__INSTRUCTIONS TO FOLLOW__
You are to retype exactly the line with "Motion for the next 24" and every line after it in the entries below.

MATERIAL SHOWN Start Marker

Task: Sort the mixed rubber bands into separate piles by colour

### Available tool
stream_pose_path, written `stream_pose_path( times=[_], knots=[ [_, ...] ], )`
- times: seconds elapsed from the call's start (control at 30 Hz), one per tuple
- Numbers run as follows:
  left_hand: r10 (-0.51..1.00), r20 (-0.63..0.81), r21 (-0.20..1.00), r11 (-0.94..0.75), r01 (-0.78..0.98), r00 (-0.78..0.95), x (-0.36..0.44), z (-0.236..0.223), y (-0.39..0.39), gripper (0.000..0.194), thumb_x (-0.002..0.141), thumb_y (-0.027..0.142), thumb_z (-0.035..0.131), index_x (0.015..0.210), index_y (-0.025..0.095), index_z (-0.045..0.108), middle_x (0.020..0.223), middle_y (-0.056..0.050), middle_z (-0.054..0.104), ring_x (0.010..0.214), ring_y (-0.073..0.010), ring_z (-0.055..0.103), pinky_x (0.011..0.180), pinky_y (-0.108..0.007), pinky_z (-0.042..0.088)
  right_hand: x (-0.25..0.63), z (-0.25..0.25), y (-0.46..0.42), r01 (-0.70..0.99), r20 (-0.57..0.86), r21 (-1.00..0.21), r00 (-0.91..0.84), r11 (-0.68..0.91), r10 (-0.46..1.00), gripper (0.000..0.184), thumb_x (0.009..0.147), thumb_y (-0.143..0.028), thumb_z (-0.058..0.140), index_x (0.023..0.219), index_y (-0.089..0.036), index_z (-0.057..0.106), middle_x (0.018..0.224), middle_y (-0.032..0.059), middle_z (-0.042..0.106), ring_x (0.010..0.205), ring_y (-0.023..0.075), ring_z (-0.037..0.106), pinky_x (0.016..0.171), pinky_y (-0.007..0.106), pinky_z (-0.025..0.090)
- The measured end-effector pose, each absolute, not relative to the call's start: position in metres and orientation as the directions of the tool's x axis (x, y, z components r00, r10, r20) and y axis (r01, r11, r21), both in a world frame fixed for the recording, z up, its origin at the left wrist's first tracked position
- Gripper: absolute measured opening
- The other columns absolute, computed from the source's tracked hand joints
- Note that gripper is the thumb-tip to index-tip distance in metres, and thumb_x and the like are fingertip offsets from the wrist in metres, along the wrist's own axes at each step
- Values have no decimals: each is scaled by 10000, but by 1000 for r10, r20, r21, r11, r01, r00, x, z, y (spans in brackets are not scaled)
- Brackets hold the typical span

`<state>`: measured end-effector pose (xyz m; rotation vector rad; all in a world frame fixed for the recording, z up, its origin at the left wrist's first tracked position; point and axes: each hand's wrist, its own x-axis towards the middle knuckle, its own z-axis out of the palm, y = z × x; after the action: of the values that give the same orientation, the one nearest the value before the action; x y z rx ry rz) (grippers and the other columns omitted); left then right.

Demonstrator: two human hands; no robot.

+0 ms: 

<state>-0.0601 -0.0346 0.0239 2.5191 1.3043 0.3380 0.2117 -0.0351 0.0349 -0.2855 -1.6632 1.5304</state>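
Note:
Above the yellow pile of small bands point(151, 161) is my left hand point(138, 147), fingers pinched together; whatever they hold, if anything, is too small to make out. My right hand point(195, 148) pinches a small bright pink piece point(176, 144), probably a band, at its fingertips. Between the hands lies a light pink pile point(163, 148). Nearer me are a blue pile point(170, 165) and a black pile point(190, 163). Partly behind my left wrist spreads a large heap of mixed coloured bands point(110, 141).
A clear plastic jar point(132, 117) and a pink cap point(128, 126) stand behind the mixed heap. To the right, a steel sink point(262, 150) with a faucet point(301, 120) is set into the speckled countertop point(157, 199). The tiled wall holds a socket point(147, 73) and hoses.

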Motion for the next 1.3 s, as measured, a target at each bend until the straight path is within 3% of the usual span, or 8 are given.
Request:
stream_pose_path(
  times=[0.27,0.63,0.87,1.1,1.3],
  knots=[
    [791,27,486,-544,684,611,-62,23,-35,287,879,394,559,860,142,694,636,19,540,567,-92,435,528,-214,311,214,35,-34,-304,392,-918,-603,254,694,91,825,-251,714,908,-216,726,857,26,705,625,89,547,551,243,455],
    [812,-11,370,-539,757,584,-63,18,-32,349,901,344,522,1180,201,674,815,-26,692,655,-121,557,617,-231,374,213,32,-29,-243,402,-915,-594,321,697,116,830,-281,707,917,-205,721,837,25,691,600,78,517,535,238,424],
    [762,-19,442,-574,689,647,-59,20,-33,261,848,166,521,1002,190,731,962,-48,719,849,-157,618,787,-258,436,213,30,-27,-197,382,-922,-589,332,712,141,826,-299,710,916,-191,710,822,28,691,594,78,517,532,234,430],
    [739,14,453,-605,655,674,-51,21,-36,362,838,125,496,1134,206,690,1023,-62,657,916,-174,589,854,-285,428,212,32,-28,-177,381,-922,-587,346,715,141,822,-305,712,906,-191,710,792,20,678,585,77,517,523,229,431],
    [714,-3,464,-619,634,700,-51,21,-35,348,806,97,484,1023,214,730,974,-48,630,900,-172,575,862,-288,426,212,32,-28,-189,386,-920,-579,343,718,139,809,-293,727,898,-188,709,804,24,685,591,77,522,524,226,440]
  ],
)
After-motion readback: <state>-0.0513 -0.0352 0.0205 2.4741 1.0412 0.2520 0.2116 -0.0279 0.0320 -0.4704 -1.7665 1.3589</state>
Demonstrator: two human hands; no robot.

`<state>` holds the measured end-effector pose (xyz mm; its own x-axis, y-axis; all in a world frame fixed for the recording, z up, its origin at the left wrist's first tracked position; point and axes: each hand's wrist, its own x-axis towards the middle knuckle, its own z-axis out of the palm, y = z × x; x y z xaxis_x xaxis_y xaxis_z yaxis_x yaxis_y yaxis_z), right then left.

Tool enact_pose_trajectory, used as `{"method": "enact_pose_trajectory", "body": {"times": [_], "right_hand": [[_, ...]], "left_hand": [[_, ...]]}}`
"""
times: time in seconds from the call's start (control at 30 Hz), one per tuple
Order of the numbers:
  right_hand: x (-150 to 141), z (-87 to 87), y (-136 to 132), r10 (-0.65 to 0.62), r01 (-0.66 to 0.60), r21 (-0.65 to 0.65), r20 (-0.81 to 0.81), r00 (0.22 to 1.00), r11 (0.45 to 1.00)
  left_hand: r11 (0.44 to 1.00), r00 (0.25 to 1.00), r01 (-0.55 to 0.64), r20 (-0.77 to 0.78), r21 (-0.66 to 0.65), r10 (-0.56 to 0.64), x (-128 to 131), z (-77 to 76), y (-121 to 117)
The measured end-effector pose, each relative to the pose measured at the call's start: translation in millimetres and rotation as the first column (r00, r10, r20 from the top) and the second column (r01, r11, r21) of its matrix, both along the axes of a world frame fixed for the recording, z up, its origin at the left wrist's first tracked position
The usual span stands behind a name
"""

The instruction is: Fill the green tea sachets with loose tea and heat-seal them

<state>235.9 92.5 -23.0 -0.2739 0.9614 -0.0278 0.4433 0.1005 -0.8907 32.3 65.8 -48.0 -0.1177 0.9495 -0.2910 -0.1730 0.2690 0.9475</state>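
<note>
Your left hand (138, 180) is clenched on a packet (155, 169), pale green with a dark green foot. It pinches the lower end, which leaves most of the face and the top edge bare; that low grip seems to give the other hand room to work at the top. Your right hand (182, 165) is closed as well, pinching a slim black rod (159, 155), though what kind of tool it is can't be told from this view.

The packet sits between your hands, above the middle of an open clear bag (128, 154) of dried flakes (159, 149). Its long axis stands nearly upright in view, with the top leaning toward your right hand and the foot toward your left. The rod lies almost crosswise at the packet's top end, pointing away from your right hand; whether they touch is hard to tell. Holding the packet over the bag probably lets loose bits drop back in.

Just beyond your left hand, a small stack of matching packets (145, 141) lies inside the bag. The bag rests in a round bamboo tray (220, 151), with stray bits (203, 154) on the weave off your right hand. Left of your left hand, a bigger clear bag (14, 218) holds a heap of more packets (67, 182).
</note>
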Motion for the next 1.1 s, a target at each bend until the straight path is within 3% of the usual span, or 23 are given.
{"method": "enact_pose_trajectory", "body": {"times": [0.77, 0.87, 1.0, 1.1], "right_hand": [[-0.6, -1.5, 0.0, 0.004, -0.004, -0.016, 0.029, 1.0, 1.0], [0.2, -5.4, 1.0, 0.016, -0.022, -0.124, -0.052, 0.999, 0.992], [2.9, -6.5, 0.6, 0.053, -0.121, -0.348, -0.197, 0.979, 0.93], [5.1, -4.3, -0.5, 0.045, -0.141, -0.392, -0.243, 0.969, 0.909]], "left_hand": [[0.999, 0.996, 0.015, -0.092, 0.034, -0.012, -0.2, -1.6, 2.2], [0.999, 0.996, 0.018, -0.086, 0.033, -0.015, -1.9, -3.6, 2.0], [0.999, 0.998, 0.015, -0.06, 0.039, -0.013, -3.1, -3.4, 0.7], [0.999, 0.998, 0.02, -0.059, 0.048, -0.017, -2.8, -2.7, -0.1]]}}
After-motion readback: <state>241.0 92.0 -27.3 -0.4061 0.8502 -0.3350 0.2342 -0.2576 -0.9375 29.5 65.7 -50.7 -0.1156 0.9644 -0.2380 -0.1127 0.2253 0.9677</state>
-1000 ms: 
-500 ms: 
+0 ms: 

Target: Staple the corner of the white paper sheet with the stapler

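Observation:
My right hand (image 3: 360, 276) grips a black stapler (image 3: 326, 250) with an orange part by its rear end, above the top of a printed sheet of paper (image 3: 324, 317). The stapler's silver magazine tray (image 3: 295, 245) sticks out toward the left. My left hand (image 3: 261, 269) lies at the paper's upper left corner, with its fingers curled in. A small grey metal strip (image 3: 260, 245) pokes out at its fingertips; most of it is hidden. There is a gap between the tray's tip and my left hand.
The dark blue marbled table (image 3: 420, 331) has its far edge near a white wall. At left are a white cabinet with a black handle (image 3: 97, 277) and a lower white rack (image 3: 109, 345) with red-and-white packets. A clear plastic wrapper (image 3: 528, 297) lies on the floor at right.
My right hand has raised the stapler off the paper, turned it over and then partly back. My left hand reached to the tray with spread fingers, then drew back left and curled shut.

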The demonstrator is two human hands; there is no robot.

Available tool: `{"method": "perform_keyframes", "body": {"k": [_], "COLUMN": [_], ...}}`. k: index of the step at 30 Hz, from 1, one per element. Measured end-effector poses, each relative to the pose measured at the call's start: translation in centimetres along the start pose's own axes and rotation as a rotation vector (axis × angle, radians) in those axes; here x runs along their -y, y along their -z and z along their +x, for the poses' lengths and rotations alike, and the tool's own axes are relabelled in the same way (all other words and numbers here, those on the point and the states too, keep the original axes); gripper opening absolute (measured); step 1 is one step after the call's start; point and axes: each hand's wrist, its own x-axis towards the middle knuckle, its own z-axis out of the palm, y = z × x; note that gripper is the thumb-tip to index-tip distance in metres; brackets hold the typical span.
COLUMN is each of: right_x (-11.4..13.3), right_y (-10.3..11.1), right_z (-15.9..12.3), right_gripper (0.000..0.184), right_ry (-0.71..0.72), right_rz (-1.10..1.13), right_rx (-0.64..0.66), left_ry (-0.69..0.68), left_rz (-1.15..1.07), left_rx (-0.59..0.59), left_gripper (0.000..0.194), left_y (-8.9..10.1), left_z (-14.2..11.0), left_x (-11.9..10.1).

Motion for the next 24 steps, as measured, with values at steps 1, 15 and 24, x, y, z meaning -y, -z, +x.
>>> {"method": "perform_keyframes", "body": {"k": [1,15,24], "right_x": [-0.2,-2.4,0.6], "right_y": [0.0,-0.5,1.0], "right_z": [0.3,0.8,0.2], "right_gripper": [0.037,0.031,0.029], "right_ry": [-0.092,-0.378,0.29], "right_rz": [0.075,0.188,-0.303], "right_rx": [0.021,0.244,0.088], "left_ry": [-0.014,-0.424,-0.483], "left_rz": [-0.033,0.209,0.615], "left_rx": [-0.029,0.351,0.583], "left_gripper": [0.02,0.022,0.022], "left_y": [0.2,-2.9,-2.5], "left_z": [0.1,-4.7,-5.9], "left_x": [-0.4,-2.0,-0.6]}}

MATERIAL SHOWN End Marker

__WRITTEN SOLUTION__
Motion for the next 24 steps, as measured, with values at steps 1, 15 and 24, x, y, z meaning -y, -z, +x.
>>> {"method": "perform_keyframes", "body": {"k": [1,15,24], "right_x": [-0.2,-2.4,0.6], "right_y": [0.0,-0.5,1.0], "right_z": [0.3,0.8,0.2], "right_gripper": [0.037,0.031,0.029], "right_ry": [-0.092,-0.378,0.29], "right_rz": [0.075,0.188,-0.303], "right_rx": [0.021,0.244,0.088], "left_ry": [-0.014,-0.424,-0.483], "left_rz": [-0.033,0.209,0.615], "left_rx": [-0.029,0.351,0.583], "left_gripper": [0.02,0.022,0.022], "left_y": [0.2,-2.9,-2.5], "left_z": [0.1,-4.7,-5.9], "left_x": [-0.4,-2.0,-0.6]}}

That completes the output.